I use a lot of Julia as well, and there are dozens of posts where people are trying to find the fastest way to get zeroed memory for their algorithm. I fully support rejecting “make zero a meaningful value”, and discouraging lazy programming which sets everything to zero out of habits formed using different languages.
But there’s still this way that zero is a special value, namely, an allocator is very likely to have a bunch of zeroes sitting around, waiting to hand over. At the same time, I follow the reasoning that allocators shouldn’t provide a special zeroing alloc
. The most common value to initialize memory to is always “what I put in it once I get it”, but zero is unquestionably the most common value after uninitialized
, and happens to be very cheap to provide, in many cases of interest.
So the proposal is: add allocWithScalar(self: Allocator, comptime T: Type, n: usize, comptime val: T)
, which returns a slice []T
where all elements are val
. This will only compile if the user can provide a comptime-known value for val
.
This way zero isn’t special, but if val
is 0
, allocators which have zeroed memory around can provide it optimally. Otherwise it will fallback to using @memset(newAllocation, val);
before returning the memory.
This is a function which would pull its weight. Zero isn’t a special value anymore, but it respects the reality that many allocators can provide zero cheaply. It expresses intention explicitly, favors correct code, and doesn’t provide the same moral hazard of tempting people to use it “just in case”.
Remember, the compiler can’t optimize alloc + memset, only the allocator can do that.
One can even imagine creating allocators which pre-fill with a non-zero value, and which could provide that value, instead of zero, cheaply. This isn’t so far-fetched that I can’t come up with an example: consider a garbage-collected allocator which prefills some pages with the gray bit already set. That can be SIMD optimized, and then allocation can spare a few cycles while the mutator is running.
Or a specialized MemPool which page-allocates a known default, and resets on free
. You can implement that now by writing functions to only take the special allocator, but then you can no longer swap in a testing allocator, logging allocator, or anything but your specialized implementation.
Or even simpler, let’s say that a program uses a lot of bitsets where most bits are expected to be one.
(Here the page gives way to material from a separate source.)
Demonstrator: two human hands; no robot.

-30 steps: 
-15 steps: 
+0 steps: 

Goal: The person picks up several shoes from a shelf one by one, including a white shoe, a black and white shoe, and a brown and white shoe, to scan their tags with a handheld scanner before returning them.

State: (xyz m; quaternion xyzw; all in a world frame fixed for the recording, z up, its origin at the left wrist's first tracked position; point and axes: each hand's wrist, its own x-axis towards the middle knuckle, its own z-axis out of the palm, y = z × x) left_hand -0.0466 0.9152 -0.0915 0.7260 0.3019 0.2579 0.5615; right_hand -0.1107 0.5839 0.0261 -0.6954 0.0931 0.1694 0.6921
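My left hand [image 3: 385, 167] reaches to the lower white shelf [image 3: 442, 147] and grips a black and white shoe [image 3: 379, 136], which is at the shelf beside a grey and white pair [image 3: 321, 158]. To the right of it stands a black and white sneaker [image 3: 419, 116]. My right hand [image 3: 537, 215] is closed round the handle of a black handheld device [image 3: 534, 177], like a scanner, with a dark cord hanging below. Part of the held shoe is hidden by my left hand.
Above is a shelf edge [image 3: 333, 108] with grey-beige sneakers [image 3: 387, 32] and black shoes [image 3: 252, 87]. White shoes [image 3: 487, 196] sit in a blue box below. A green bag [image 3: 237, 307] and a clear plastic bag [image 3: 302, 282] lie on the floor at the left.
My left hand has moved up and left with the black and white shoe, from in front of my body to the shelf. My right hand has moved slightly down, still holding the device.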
Same basic argument, a specialized allocator can request pages from the OS and SIMD fill them with ff
, then provide that faster at the point of use.
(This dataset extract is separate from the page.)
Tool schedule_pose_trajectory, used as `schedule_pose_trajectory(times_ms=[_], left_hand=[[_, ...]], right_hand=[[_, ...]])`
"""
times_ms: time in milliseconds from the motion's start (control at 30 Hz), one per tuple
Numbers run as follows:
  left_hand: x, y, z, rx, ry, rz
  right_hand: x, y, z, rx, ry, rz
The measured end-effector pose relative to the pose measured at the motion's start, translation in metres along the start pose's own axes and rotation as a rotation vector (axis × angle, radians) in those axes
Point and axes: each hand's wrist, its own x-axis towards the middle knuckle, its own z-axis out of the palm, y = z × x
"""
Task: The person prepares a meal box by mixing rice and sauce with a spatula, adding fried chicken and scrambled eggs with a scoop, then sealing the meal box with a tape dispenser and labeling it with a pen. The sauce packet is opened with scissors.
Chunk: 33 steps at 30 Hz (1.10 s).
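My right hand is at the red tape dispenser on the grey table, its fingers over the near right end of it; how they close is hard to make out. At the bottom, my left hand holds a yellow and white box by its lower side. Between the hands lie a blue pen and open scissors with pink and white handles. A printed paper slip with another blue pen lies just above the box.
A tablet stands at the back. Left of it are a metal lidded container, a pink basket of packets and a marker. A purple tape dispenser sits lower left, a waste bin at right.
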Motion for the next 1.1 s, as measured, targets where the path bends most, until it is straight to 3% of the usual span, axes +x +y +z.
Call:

It’s true that zeroed memory is the most common kind to want, and the cheapest to provide, in the general case. I’m making a case here that providing the general mechanism isn’t trying to sneak a zero allocator in the back door, but is instead a powerful and general mechanism, providing control and optimal code.
I think this wouldn’t lead to code bloat. Let’s say a given allocator can provide one value cheaply (in most cases this is zero), so allocWithScalar
has a comptime if
statement: one branch is the cheap value, the other branch uses @memset
. So this shouldn’t monomorphize into more functions than would be useful to provide, right? Which is one function for an allocator which doesn’t have preinitialized memory available, and two functions for the ones which do.
If I’m right about that (unclear), then allocWithScalar
would become the one obvious way to allocate to a default value. Either you get a performance boost, or you don’t, but it clearly expresses the intention “give me memory preinitialized to this value”, and the not-optimal case is identical to alloc
followed by @memset
.
I didn’t want to add this as a proposal to the issue board, because the “proposal” button says “no thank you, at this time”, and one must be respectful of that sort of choice.
By beginning the discussion here, it can be examined on its merits, without imposing a maintenance burden on core.